• **WHAT YOU WILL DO**:
Wherever the word "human" appears in a line of the data, that line should be copied.

Collection entries
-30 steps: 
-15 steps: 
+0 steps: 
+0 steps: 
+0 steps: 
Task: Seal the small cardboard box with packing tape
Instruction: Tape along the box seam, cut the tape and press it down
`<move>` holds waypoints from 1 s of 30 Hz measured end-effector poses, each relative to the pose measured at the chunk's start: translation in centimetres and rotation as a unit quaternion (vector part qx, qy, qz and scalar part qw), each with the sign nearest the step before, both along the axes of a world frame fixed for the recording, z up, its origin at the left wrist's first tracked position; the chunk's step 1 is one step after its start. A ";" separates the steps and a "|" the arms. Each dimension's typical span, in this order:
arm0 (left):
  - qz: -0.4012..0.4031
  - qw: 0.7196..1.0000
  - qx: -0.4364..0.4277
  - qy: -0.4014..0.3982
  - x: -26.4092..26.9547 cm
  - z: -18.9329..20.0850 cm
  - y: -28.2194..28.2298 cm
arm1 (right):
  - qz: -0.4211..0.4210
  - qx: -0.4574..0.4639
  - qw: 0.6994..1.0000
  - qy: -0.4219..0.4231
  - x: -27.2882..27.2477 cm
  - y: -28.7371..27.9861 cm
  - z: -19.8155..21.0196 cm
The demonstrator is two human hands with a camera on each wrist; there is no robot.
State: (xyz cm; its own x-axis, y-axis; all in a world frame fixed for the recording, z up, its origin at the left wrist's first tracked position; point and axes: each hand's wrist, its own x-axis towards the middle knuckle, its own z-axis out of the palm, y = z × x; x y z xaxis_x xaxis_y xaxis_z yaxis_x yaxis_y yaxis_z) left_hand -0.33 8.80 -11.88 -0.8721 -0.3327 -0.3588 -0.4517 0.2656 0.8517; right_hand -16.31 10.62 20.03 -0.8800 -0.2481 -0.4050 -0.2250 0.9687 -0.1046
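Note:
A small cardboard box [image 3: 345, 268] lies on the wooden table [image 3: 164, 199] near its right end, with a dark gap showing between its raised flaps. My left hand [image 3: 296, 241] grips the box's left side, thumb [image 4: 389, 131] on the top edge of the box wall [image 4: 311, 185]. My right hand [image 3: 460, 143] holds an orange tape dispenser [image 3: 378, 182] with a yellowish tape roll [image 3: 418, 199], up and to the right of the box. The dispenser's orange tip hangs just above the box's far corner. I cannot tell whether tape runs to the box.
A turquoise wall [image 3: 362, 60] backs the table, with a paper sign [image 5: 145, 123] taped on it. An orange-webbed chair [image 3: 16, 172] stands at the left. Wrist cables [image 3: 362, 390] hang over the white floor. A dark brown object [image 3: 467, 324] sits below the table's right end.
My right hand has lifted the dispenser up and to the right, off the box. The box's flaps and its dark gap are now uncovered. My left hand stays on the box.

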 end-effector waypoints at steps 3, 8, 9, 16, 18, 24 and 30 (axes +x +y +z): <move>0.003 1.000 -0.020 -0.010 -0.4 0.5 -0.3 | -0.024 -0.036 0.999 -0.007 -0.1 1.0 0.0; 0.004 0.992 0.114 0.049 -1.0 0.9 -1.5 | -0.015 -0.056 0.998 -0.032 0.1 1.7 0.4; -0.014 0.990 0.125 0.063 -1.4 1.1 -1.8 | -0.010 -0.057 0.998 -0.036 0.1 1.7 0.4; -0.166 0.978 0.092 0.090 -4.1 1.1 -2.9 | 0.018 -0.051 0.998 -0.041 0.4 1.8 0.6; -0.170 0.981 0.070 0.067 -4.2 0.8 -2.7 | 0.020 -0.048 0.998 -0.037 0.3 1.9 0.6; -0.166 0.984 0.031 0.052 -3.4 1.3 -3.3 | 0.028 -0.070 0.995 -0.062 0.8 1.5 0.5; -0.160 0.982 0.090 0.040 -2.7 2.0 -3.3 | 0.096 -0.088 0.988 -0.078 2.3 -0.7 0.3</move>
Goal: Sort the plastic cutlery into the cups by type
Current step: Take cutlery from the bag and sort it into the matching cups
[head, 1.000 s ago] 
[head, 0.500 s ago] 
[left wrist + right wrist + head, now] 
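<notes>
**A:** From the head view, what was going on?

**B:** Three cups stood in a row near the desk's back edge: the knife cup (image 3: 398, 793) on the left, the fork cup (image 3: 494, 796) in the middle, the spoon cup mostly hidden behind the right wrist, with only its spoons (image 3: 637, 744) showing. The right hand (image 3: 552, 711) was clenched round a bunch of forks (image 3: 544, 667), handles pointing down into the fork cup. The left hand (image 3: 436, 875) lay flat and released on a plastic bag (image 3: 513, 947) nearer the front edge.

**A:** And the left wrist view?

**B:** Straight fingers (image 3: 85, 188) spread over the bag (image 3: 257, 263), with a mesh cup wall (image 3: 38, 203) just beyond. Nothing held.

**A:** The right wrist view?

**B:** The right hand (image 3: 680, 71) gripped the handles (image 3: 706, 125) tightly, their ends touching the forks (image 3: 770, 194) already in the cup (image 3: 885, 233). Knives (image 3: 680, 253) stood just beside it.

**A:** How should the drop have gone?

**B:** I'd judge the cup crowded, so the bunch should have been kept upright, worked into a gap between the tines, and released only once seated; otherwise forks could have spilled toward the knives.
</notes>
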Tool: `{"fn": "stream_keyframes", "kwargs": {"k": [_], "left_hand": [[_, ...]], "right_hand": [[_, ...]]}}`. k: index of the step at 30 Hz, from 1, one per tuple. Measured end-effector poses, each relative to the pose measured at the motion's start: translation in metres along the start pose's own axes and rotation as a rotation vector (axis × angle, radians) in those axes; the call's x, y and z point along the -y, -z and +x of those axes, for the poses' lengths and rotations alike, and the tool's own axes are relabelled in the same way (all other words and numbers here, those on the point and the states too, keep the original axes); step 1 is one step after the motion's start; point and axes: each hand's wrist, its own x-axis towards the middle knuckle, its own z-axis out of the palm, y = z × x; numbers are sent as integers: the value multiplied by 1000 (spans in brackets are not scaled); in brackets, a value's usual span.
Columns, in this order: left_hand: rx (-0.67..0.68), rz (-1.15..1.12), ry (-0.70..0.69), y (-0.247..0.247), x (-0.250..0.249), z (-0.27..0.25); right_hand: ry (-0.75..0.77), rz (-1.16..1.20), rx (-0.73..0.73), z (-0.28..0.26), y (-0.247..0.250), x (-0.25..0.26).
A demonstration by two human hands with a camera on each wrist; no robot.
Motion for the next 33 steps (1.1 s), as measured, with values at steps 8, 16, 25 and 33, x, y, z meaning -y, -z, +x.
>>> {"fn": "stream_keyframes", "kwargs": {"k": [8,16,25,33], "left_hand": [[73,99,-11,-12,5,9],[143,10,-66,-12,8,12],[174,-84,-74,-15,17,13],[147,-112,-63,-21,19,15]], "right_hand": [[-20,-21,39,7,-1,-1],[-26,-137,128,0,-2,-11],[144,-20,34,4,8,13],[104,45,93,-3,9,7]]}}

• **REPLY**:
The demonstrator is two human hands with a camera on each wrist; there is no robot.
A demonstration by two human hands with a camera on each wrist; no robot.

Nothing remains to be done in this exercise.